The audience cheered and whistled as Angus showcased the chuggy riff of the intro. Suspended above the crowd on rotating platforms, Asha fiercely played strings while Andrew showered the audience with electric whammies and soaring chords. As this took place, Jane’s fingers danced through the keys while Angus built up a catchy riff, both playing back-to-back with smiling eyes to the stars. A moment that triggered another riff off – this time between Al and Angus. Both playing like the total guitar legends they are, they found ways to one up one another throughout the guitar solo. Acknowledging one another’s skill, they brilliantly blended their playing styles for one hell of a melodious moment. From there, they seamlessly transitioned into the song “A Mad Russian’s Christmas” from the band’s 1996 album, Christmas Eve and Other Stories, Asha ignited the venue as she wildly played her violin with warrior-like power; a true melodic goddess with stage presence that could not go unnoticed.
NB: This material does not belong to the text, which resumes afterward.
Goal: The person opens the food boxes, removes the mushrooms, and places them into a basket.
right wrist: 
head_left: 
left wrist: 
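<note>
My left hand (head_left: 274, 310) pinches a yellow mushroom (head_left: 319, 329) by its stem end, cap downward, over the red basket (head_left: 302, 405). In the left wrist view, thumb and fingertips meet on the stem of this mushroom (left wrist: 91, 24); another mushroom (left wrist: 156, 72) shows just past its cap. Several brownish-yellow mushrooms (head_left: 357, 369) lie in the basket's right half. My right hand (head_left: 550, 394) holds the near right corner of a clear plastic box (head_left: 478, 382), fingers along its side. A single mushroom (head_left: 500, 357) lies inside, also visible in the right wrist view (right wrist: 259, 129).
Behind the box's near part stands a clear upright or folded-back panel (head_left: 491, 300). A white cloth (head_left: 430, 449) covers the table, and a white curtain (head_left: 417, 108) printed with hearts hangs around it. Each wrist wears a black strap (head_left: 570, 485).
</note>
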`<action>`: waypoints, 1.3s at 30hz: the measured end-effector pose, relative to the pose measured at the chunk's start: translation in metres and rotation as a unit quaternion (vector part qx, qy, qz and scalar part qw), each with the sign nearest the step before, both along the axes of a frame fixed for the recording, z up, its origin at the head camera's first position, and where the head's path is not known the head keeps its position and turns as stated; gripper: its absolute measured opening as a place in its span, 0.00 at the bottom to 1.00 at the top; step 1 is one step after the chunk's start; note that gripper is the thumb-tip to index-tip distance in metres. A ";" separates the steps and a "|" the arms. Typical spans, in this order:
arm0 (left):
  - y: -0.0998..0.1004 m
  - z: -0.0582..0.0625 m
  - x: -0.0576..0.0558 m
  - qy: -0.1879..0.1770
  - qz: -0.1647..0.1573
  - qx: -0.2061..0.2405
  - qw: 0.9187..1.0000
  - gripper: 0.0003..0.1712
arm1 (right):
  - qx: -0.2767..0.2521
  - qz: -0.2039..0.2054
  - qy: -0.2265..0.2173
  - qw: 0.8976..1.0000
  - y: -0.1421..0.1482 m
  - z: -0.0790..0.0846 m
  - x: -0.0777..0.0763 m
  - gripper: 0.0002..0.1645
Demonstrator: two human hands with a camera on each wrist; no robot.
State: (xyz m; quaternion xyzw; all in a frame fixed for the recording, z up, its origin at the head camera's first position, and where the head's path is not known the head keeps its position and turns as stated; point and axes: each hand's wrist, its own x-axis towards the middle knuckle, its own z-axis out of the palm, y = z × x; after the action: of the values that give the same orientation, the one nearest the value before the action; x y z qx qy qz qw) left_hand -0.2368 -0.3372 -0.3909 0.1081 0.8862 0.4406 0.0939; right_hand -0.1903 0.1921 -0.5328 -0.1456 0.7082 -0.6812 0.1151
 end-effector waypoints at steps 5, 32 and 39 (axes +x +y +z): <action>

Spellbound by what was just experienced, the audience was thrown right into the song “Wizards in Winter” from the band’s 2004 album, The Lost Christmas Eve. Giving the crowd thrills and chills, the band rocked out to an array of lasers, visual displays, mythical fog, and fire cannons. Taking to the skies once more, an elevated walkway lowered for Angus and Asha to hitch a ride above the audience. They showered the crowd in rock n’ roll and left most speechless as the song came to an end. Slowing things down a bit, Al took a moment to honor the late Paul O’ Neill, mentioning that losing someone close can be difficult, but he would rather miss someone terribly than to never have had them in his life. These deeply genuine words touched the hearts of the audience.
As the show came to a close, the band played another rendition of the song “Christmas Eve / Sarajevo 12/24”, from their 1996 album, Christmas Eve and Other Stories. Most of the band members took to the skies one last time, shaking the venue to its core, a gloriously triumphant finale that had the audience out of their seats and rockin’ around the Christmas tree. The band members lined up for their final bow as concert goers provided a standing ovation with tremendous applause. Trans-Siberian Orchestra truly rocked the night away. An absolute must see this and every holiday season!